» Exercise
Reproduce the lines of the material exactly, excluding every image.

(Collected data Opens)

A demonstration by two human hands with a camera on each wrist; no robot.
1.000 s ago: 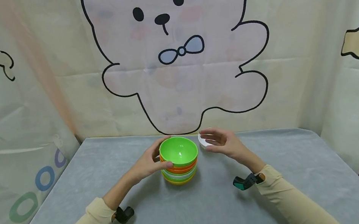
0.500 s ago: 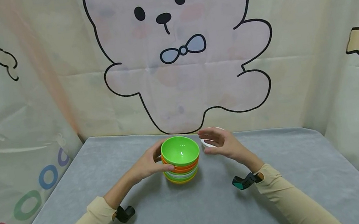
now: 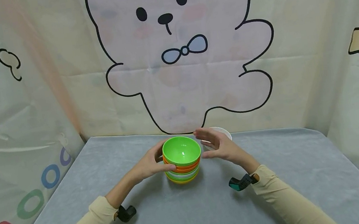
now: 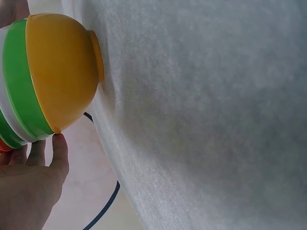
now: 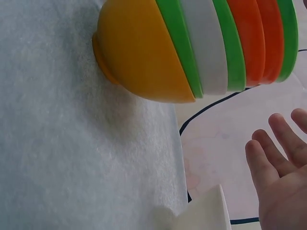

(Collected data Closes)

» Task output
A demonstration by two human hands with a camera on each wrist; no robot.
1.000 s ago: 
0.500 s ago: 
now: 
now: 
now: 

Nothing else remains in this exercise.